Godfrey decided to carry Magic after running into Adkison at a Ft. Worth, Texas, game convention. 2 a.m. one night, Godfrey happened across Adkison wide-eyed and playing Magic with two teenagers in the hotel lobby. This was obviously a guy who loved what he was doing," Godfrey says. "He wasn't in it for money alone-he had a passion." Godfrey concluded that Adkison was precisely the kind of entrepreneur he wanted to bankroll.
The next step for Adkison was to show the game to potential players. Having worked without a vacation for three years, Adkison and his wife, Cathleen, finally took one in August 1992, driving down the California coast with decks of Magic cards. They stopped at some 15 fantasy game stores and hobby shops to demonstrate and hype the game. As soon as they got home, they hopped a plane for Milwaukee, where the showed the game at GenCon, a convention for hobby gamers.
"That's where we saw word-of-mouth really take off," Adkison says. "It is incredibly effective if your product is genuinely better than anyone else's, which we knew Magic was. People think its amazing, and they go home pumped up and tell all their friends about it. It pulls the product through the pipeline."
Garfield says that while he was always optimistic about the games potential, he hadn't factored in the boost the game would get on the Internet, via the game chat rooms that first linked him with Adkison. "Word-of-mouth is one thing, but having people talk about your product on the Internet is like throwing kerosene on the fire," he says. "It took off."
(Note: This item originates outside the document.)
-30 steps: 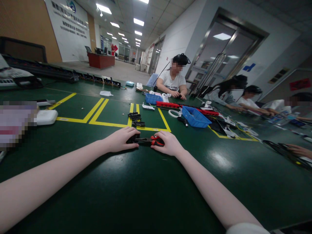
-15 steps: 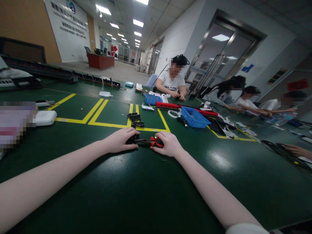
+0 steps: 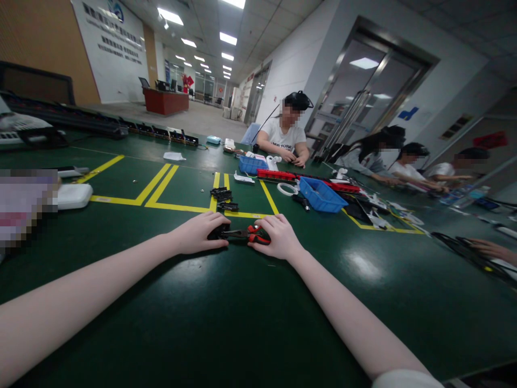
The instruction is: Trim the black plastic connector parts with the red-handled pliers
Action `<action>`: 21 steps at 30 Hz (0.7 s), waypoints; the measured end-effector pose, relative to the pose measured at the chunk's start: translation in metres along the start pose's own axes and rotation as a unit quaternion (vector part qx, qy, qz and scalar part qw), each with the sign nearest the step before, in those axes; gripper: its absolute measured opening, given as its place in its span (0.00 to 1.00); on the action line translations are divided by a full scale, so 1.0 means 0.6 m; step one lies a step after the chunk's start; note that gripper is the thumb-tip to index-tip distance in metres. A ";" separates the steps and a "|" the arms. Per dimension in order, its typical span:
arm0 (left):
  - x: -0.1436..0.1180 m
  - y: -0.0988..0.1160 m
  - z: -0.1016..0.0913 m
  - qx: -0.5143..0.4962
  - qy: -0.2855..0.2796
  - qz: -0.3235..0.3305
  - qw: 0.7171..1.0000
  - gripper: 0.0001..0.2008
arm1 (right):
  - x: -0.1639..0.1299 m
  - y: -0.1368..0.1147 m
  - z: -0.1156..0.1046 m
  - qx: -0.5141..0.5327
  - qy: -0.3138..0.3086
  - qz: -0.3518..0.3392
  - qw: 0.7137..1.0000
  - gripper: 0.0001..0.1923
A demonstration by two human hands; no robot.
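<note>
Two hands on green table [image 3: 242, 323] | left hand [image 3: 197, 234] closed over small black part [image 3: 218, 232]; right hand [image 3: 278, 238] grips red-handled pliers [image 3: 248, 234] | pliers likely stiff, light; hold by handles | black parts [image 3: 223, 197] just beyond

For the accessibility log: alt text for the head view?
Two bare hands meet on a green table: the right hand grips red-handled pliers, the left hand covers a small black part at their tip. Blue bins and seated people lie beyond.

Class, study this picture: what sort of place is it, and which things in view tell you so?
Probably an assembly workshop: a long green table marked with yellow tape, blue parts bins, red-handled pliers in hand, and several seated people working.
</note>
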State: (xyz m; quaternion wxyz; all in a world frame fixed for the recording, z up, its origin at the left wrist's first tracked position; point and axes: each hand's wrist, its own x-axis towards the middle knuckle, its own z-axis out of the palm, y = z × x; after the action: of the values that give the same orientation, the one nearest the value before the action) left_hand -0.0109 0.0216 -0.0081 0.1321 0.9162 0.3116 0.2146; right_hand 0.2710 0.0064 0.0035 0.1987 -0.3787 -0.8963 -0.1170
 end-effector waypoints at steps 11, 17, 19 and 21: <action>0.004 0.001 -0.001 0.019 0.016 0.059 0.998 0.15 | 0.000 -0.001 0.001 -0.011 0.002 0.006 1.000 0.23; 0.003 0.003 -0.003 0.022 0.022 0.064 0.997 0.14 | -0.001 -0.003 -0.001 -0.019 0.003 0.000 1.000 0.22; 0.003 0.005 -0.003 0.037 0.024 0.061 0.997 0.13 | -0.001 -0.004 -0.002 -0.020 0.002 0.000 1.000 0.22; 0.003 0.007 -0.004 0.055 0.027 0.053 0.997 0.14 | -0.001 -0.004 -0.002 -0.023 0.005 -0.002 1.000 0.23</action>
State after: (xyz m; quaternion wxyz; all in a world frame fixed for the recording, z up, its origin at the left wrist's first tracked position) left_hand -0.0087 0.0196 -0.0038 0.0615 0.9313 0.2770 0.2285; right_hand 0.2697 0.0040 0.0044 0.1942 -0.3811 -0.8931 -0.1394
Sales boomed so fast, Wizards of the Coast had to run to keep up. Ask Adkison how he managed employee growth from five to 250 in three years and he simply says, "Agonizingly." Moving out of the Adkisons basement into commercial office space in 1994 to make room for all those employees helped. And to better handle the boom, he recently enrolled in an MBA program at the University of Washington in Seattle ("I wish I'd done it before everything went crazy," he says). Despite their inexperience, Wizards' founders managed to sidestep some potentially dangerous pitfalls. A big one was legal protection of their intellectual property-the characters in Magic. We didn't know we were in a position where somebody could have taken every@ thing away from us," Adkison says. "We got it all registered and protected just in time."
Avoiding such potentially dangerous situations is easy, he says, if you get good advice. "I always tell people to do what we [eventually] did: Set up a board of directors made up of people who have done what you',re doing," says Adkison. "Everybody has advice for somebody starting a business, but the only advice worth anything comes from people who have done it themselves."